**ACTION ITEM**
Read through the lines below for the string "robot" and copy each one that has it.
____ RECORDS FOR THIS TASK
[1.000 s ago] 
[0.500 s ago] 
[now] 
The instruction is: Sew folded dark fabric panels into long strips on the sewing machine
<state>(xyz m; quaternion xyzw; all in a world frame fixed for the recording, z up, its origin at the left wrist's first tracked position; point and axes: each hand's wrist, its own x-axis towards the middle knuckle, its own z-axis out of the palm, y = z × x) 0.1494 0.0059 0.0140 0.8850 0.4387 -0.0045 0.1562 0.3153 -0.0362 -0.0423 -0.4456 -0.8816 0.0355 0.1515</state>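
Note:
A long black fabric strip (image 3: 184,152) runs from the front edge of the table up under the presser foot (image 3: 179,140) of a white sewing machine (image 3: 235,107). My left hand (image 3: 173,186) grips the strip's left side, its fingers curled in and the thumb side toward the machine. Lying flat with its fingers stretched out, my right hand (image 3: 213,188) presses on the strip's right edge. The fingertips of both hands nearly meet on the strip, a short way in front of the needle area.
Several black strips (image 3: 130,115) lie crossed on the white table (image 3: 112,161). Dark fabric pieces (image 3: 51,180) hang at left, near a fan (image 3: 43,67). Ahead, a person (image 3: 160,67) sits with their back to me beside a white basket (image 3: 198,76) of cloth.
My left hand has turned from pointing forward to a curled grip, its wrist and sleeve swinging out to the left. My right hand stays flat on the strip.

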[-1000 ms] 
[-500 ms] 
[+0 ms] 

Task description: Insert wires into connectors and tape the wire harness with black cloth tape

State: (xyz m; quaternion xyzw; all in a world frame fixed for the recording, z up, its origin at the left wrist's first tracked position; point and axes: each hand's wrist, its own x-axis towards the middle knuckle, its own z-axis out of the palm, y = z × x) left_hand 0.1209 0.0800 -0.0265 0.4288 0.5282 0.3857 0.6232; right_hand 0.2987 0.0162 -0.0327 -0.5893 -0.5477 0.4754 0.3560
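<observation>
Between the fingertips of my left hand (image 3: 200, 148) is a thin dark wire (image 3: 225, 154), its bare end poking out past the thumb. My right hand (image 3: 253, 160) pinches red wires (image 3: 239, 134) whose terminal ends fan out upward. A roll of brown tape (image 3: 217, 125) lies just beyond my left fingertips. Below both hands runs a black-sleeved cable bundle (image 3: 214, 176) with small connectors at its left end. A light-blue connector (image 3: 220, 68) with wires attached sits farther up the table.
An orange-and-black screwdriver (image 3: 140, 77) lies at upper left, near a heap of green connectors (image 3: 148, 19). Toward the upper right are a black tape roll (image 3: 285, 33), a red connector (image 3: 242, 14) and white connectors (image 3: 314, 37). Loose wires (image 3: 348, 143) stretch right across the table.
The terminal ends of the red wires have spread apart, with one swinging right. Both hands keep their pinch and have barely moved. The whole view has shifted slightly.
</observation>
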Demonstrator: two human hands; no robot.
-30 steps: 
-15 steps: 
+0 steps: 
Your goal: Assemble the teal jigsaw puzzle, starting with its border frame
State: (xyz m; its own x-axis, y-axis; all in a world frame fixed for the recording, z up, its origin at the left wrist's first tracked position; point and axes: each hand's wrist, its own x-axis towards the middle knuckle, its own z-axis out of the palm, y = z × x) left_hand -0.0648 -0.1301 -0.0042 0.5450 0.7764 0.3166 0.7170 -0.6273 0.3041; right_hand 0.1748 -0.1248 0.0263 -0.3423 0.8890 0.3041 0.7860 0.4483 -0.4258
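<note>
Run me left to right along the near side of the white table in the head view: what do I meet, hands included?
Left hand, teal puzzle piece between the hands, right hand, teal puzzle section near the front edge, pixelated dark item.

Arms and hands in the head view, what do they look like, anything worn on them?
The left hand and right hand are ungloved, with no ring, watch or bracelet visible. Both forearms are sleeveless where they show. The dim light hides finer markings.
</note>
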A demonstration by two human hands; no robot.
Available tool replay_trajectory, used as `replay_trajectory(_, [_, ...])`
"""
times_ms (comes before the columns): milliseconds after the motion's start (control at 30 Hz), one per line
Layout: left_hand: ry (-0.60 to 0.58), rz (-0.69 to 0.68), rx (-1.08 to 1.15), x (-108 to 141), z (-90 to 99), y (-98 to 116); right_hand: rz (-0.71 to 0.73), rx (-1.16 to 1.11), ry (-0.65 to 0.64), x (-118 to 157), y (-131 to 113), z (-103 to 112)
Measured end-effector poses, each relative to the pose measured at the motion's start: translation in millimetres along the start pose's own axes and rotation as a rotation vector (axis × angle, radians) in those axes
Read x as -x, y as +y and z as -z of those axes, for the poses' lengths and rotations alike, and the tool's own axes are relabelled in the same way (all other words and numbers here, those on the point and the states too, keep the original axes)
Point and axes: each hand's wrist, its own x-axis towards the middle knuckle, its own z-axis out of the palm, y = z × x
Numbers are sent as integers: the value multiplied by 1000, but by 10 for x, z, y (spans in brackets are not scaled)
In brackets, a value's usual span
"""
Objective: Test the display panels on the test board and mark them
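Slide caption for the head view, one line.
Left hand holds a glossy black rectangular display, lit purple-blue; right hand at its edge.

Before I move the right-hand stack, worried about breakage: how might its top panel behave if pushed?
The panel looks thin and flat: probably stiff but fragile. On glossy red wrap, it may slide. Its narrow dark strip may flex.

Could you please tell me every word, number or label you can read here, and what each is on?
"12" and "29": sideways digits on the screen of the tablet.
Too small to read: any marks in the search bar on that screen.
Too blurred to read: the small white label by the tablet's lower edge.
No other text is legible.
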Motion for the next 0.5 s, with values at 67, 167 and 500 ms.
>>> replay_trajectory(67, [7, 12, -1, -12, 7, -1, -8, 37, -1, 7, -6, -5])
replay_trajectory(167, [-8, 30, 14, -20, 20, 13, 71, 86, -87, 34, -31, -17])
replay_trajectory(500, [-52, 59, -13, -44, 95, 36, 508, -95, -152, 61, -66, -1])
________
**REPLY TO THE EXERCISE**
Demonstrator: two human hands; no robot.
A demonstration by two human hands; no robot.

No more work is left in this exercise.